Available data:
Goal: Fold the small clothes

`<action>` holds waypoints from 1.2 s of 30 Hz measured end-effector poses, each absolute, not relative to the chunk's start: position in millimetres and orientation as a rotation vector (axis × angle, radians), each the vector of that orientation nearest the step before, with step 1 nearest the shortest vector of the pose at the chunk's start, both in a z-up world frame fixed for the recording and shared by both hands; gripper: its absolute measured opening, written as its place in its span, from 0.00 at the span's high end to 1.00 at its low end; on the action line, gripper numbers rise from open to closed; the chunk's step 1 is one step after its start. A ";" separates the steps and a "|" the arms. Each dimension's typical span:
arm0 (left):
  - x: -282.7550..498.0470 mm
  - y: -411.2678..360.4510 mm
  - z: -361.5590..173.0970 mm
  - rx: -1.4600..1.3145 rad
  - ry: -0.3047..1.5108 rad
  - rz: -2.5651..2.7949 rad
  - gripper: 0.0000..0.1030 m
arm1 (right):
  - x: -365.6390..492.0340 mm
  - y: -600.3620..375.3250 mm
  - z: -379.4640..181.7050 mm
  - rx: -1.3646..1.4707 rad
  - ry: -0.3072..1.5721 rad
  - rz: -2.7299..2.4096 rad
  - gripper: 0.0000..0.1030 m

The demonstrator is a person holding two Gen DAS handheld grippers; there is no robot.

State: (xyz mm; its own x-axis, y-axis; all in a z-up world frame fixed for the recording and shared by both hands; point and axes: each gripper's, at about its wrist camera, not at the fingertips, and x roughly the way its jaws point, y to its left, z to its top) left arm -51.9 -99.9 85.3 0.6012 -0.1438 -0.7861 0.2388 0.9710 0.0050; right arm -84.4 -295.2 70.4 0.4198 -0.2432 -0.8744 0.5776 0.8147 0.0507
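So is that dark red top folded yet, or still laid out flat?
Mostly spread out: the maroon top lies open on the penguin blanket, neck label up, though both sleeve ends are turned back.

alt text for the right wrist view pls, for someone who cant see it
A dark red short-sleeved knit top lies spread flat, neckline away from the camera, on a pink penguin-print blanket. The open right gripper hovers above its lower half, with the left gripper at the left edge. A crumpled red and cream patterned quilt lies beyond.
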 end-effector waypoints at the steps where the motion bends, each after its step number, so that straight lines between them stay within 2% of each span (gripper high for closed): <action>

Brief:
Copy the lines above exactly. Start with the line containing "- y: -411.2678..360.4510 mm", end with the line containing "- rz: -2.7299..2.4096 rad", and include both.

Answer to this task:
  - y: -411.2678..360.4510 mm
  - z: -361.5590..173.0970 mm
  - rx: -1.4600..1.3145 rad
  - ry: -0.3047..1.5108 rad
  - rz: -2.5651..2.7949 rad
  - gripper: 0.0000..0.1030 m
arm1 (right):
  - x: -365.6390..492.0340 mm
  - y: -600.3620..375.3250 mm
  - z: -379.4640..181.7050 mm
  - rx: -1.3646..1.4707 rad
  - ry: -0.3072..1.5721 rad
  - rz: -2.7299..2.4096 rad

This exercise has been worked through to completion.